Not long ago, a very well-known artist went to visit Wang Keqin at the newspaper, and said he wanted to join his investigative team. Wang Keqin laughed and said: “The monthly wage is 1,700 yuan. is that OK?” Of course, as a veteran reporter, and as the head of a team, Wang’s salary is a bit higher than younger colleagues. But all told, he makes no more than 3,000 yuan a month, and that at 47 years of age. He has been unable to buy a house in Beijing, and among China’s famous journalists he is no doubt the poorest.

I remember three months back talking with the head of a magazine in Guangzhou about my positive view of the state of investigative reporting in China right now. I happened to mention that Wang Keqin made about 2,700 yuan a month, and this old press person said: “What? What? What did you just say? 2,700 yuan a month?” “That’s right,” I said calmly. But I know that many people have difficulty believing this is true.
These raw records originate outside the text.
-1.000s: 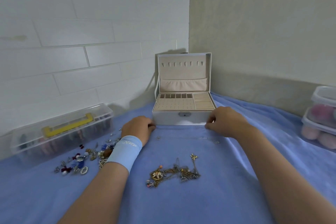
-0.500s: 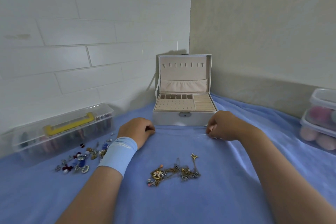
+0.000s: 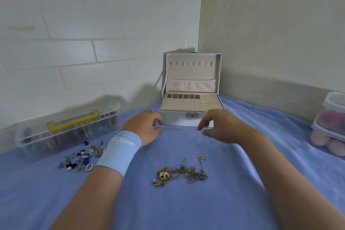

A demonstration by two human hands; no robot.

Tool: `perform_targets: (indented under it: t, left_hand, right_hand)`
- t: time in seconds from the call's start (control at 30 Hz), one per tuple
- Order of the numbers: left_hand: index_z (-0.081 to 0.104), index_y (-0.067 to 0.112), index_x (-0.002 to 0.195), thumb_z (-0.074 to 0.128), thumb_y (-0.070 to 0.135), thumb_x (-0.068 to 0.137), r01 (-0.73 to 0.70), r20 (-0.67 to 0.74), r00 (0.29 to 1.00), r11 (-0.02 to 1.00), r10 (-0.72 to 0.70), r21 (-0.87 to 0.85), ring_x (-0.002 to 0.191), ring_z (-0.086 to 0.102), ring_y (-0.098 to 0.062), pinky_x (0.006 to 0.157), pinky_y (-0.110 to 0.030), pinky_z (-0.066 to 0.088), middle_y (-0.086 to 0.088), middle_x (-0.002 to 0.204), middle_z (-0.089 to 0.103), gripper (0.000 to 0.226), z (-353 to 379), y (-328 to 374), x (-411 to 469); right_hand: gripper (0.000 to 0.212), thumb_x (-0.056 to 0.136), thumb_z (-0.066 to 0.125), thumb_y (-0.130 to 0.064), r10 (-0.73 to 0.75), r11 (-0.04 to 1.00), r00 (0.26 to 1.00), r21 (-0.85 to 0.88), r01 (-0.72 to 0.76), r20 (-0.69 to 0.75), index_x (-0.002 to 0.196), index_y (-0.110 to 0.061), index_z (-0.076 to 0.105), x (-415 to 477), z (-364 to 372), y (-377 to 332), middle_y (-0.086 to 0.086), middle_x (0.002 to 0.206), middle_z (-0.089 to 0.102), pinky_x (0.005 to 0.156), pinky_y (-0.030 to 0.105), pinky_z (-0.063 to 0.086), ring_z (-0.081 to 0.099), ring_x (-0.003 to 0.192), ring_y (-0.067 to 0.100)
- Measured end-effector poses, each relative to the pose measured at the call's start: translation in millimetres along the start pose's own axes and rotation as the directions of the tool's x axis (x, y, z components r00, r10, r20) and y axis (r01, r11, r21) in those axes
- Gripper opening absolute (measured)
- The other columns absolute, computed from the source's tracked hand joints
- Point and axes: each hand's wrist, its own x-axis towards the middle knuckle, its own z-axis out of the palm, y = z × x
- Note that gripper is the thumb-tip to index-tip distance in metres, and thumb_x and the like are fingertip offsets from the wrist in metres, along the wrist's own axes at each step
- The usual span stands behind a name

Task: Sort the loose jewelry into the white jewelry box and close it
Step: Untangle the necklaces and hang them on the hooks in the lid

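Just beyond loose-fingered left hand (image 3: 143, 129) and right hand (image 3: 223, 129), white jewelry box (image 3: 179, 120).

The white jewelry box (image 3: 186, 120) stands open in the corner, lid upright, beige tray bare. Tangled gold chains (image 3: 179, 173) lie near its front; small earrings and rings (image 3: 80, 158) lie scattered further left.

The cloth (image 3: 186, 207) is coloured plain blue. The jewelry box (image 3: 175, 122) is white outside and lined in beige, one panel (image 3: 182, 104) marked with rows of small dots. The tangled chains (image 3: 179, 173) are gold, with pink beads (image 3: 155, 181); the small pieces (image 3: 80, 158) near the cloth's left edge are dark red, blue and silver. White letters (image 3: 126, 143) are printed on the light blue wristband (image 3: 121, 155). A yellow handle (image 3: 73, 120) is fitted on the clear case (image 3: 56, 138).
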Motion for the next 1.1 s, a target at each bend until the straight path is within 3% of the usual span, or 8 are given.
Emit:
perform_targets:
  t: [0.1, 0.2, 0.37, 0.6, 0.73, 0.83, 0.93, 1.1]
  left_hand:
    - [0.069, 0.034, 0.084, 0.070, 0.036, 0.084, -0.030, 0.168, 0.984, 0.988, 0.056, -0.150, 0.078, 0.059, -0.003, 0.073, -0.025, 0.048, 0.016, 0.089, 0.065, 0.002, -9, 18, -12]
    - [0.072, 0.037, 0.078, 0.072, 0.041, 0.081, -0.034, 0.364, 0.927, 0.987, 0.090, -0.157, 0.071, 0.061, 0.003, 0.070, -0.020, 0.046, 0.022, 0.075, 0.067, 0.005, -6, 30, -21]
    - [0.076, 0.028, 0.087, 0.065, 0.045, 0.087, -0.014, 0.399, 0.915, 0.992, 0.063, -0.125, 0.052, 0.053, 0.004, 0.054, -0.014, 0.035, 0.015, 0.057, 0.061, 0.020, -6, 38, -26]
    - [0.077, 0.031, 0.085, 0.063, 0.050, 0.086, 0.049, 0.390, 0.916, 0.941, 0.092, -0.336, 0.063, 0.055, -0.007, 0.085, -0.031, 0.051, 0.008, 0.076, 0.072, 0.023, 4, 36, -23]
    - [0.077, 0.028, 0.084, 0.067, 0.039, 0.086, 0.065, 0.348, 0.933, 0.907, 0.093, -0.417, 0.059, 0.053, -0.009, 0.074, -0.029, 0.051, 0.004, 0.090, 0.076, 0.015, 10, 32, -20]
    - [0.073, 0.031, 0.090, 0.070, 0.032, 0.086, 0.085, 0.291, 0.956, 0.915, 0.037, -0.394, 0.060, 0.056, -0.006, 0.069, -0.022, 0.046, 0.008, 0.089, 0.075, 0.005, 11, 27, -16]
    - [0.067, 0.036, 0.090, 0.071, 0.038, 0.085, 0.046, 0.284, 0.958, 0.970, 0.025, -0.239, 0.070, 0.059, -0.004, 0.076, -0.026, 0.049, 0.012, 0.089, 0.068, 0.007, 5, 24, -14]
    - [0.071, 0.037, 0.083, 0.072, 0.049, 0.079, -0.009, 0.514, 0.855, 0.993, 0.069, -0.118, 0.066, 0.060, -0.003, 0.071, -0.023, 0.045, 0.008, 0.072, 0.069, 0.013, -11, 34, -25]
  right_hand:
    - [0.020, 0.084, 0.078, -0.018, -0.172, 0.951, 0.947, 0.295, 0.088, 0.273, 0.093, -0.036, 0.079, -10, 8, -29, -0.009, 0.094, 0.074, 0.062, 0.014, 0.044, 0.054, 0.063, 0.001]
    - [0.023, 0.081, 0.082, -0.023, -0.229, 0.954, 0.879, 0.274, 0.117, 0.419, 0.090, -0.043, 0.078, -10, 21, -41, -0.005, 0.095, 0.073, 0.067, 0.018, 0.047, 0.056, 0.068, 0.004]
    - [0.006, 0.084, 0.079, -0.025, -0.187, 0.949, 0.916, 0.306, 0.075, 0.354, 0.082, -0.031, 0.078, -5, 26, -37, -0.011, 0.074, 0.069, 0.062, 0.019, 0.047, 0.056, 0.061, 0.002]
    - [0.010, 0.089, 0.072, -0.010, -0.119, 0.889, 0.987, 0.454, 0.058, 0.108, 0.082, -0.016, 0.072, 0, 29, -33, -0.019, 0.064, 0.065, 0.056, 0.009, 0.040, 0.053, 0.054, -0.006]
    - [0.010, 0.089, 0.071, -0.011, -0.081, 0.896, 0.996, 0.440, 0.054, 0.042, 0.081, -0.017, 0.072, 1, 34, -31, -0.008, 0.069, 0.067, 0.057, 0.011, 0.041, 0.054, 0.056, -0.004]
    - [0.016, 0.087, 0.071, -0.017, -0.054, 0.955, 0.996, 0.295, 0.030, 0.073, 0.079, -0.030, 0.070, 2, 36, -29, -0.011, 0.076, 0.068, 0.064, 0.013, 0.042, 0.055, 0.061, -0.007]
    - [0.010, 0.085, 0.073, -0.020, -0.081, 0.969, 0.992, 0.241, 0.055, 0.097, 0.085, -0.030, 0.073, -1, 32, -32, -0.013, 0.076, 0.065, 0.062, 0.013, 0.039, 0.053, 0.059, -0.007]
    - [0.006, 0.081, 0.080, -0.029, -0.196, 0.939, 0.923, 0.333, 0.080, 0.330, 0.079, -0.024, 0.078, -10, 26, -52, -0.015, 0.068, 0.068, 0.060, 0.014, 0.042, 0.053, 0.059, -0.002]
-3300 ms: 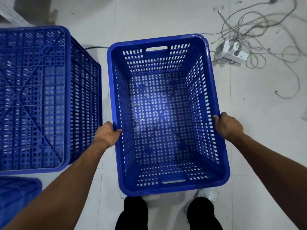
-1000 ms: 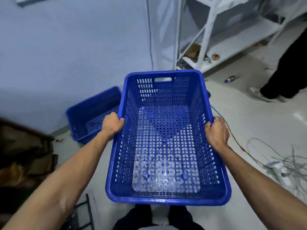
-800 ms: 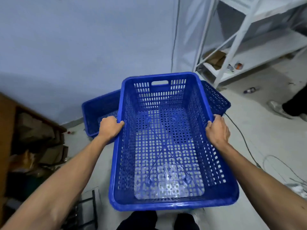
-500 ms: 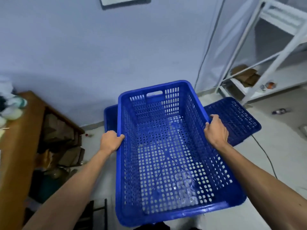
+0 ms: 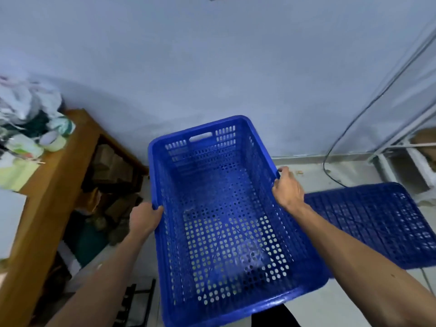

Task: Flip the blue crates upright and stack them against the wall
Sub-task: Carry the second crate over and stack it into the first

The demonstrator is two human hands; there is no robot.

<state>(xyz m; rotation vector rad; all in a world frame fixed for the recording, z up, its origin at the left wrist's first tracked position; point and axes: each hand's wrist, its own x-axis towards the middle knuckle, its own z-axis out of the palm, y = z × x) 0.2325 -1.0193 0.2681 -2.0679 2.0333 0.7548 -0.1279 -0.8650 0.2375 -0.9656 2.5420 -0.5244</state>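
The person is holding one blue crate [image 5: 224,208] open side up, off the floor, with its far end pointing at the pale wall [image 5: 212,67]. The left hand [image 5: 144,219] is gripping the left long rim, with its thumb hooked over the edge. The right hand [image 5: 287,187] is clasping the right rim likewise. A second blue crate [image 5: 377,220] is lying on the floor just right of it, apparently base-up, though the picture is blurred. A wooden shelf unit [image 5: 59,173] is standing at left.
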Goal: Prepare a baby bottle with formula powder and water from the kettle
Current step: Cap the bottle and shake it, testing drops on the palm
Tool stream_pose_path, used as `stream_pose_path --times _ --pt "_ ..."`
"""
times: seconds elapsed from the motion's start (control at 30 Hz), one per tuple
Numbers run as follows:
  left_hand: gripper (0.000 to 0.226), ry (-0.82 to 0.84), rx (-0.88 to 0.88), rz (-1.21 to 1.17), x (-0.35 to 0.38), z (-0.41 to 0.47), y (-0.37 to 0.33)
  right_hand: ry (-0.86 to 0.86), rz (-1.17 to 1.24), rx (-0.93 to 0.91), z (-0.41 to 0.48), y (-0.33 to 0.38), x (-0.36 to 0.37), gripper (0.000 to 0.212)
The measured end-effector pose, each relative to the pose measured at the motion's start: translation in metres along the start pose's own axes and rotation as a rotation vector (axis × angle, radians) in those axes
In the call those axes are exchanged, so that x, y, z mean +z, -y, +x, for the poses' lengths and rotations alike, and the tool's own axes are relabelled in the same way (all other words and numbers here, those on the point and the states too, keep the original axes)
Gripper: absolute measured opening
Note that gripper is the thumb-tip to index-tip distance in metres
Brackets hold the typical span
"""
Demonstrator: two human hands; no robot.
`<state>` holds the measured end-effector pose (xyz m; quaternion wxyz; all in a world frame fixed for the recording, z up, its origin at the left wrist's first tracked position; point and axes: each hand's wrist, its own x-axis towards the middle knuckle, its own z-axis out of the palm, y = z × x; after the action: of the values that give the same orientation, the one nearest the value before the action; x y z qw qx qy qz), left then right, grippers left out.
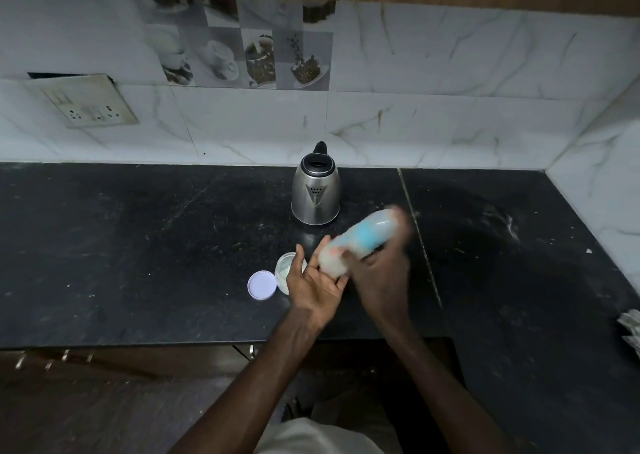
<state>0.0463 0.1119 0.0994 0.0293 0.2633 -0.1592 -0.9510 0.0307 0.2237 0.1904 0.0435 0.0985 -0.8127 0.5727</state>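
A baby bottle (360,240) with a blue band and milky contents lies tilted in the air, blurred by motion. My right hand (381,280) grips its middle from below. My left hand (317,285) is open, palm up, with its fingers touching the bottle's whitish lower end. A steel kettle (315,195) with a black lid stands upright on the black counter just behind the bottle. An open round formula tub (283,270) sits partly hidden behind my left hand, and its pale lid (262,285) lies flat beside it on the left.
The black stone counter (138,245) runs to a marble-tiled wall at the back and right. A socket plate (88,101) is on the wall at left. A crumpled wrapper (631,325) lies at the right edge. Drawer handles (52,358) show below the counter's front edge.
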Motion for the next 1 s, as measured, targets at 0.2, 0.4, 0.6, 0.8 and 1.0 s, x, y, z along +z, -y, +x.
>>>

I know it’s his values, and not material support, that have sustained Wang Keqin up to the present day, even though it is said that “without money nothing is possible.”

When friends say that being a journalist is a dangerous road, I respond that, given the chance, I will still choose to be a journalist in the next life. Because Wang Keqin and others like him have made China a more transparent place, and they have transformed the values of our people. In a significant sense, they have taken us from a culture of propaganda and exultation (歌颂型文化) to a culture of criticism (批判性文化). Therefore, I suspect that the changes Wang Keqin is now experiencing might bring him an opportunity for fairer pay and greater comfort. If that’s the case, then I suppose we have Chairman Hang to thank.

[This is a translated and edited version of an essay that appeared on July 18 at Economic Observer Online.